In the CHIPR method, the diatomic PEC assumes the following form:

$$\begin{eqnarray}&&V(R)=\displaystyle \frac{{Z}_{{\rm{A}}}{Z}_{{\rm{B}}}}{R}\displaystyle \sum _{k=1}^{L}{C}_{k}{y}^{k},\end{eqnarray} \tag{ 8 }$$

where Z_A and Z_B are the nuclear charges for the atoms A and B, and y^k is expanded as

$$\begin{eqnarray}&&{y}^{k}=\displaystyle \sum _{\alpha =1}^{M}{c}_{\alpha }{\phi }_{p,\alpha },\end{eqnarray} \tag{ 9 }$$

where c_α are contraction coefficients, with α establishing the primitive functions' indexes ϕ_p,α . ϕ_p,α have the following two expressions:

$$\begin{eqnarray}&&{\phi }_{p,\alpha }={{\rm{sech}} }^{{\eta }_{\alpha }}\left({\gamma }_{p,\alpha }{\rho }_{p,\alpha }\right),\end{eqnarray} \tag{ 10 }$$

and

$$\begin{eqnarray}&&{\phi }_{p,\alpha }={\left[\displaystyle \frac{\tanh \left({\beta }_{\alpha }{R}_{p}\right)}{{R}_{p}}\right]}^{{\sigma }_{\alpha }}{{\rm{sech}} }^{{\eta }_{\alpha }}\left({\gamma }_{p,\alpha }{\rho }_{p,\alpha }\right),\end{eqnarray} \tag{ 11 }$$

where ρ_p,α is the deviation of the coordinate R_p from the primitive origin ${R}_{p,\alpha }^{\mathrm{ref}}$, ${\rho }_{p,\alpha }={R}_{p}-{R}_{p,\alpha }^{\mathrm{ref}}$. γ_p,α are nonlinear parameters, η_α = 1, β_α = 6, and σ_α = 1/5. The distributed origins ${R}_{p}^{\mathrm{ref}}$ can be expressed by

$$\begin{eqnarray}&&{R}_{p,\alpha }^{\mathrm{ref}}=\zeta {\left({R}_{p}^{\mathrm{ref}}\right)}^{\alpha -1},\end{eqnarray} \tag{ 12 }$$

where ζ and ${R}_{p}^{\mathrm{ref}}$ need to be carefully chosen while fitting.

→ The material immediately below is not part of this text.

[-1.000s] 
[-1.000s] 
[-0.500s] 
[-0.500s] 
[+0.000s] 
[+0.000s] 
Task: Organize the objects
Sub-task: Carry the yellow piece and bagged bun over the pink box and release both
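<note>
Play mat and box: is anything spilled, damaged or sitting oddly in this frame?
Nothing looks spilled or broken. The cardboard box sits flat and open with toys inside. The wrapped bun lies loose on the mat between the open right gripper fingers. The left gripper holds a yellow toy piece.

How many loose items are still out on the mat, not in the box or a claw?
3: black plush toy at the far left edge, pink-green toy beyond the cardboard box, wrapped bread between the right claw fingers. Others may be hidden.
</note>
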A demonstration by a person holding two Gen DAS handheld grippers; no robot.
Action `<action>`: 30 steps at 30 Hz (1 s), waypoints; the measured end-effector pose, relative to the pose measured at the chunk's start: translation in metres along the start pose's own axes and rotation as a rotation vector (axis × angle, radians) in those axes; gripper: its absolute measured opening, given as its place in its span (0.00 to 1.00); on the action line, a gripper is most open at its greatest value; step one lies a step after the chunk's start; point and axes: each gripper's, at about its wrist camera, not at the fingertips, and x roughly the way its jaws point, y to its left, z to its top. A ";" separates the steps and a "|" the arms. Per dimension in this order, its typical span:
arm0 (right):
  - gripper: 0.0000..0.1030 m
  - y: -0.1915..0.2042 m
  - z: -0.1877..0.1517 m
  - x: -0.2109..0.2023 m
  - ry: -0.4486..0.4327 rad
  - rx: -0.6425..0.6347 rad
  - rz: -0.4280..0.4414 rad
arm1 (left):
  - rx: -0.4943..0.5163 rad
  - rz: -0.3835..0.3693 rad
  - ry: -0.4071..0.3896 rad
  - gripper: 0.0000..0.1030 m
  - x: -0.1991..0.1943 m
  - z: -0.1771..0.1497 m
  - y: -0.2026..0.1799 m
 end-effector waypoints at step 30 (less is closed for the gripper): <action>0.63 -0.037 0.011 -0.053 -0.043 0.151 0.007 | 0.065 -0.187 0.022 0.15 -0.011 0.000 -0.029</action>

The refined PECs for the X ${}^{3}{{\rm{\Sigma }}}_{{\rm{g}}}^{-}$ and B ${}^{3}{{\rm{\Sigma }}}_{{\rm{u}}}^{-}$ states are shown in Figures 4(a) and 5(a), respectively. The errors between the vibrational-level energies obtained from our experimentally refined PECs and previously measured ones are shown in Figures 4(b) and 5(b) for the X ${}^{3}{{\rm{\Sigma }}}_{{\rm{g}}}^{-}$ and B ${}^{3}{{\rm{\Sigma }}}_{{\rm{u}}}^{-}$ states, respectively. The maximum errors for the X ${}^{3}{{\rm{\Sigma }}}_{{\rm{g}}}^{-}$ and B ${}^{3}{{\rm{\Sigma }}}_{{\rm{u}}}^{-}$ states are 0.99 cm⁻¹ and 2.35 cm⁻¹, respectively. The experimental vibrational levels come from Krupenie (1972). For the E ${}^{3}{{\rm{\Sigma }}}_{{\rm{u}}}^{-}$ state, its electronic excitation energy T_e was first shifted to be the estimated value of 79,800 cm⁻¹ from Huber & Herzberg (1979), but the resulting line position for the peak of the cross sections for the E ${}^{3}{{\rm{\Sigma }}}_{{\rm{u}}}^{-}\leftarrow {\rm{X}}$ ${}^{3}{{\rm{\Sigma }}}_{{\rm{g}}}^{-}$ transition slightly deviates from that of the more recent measurement by Lu et al. (2010). Hence, we adjusted the T_e of the E ${}^{3}{{\rm{\Sigma }}}_{{\rm{u}}}^{-}$ state to be 79,643 cm⁻¹ to better reproduce the observation by Lu et al. (2010).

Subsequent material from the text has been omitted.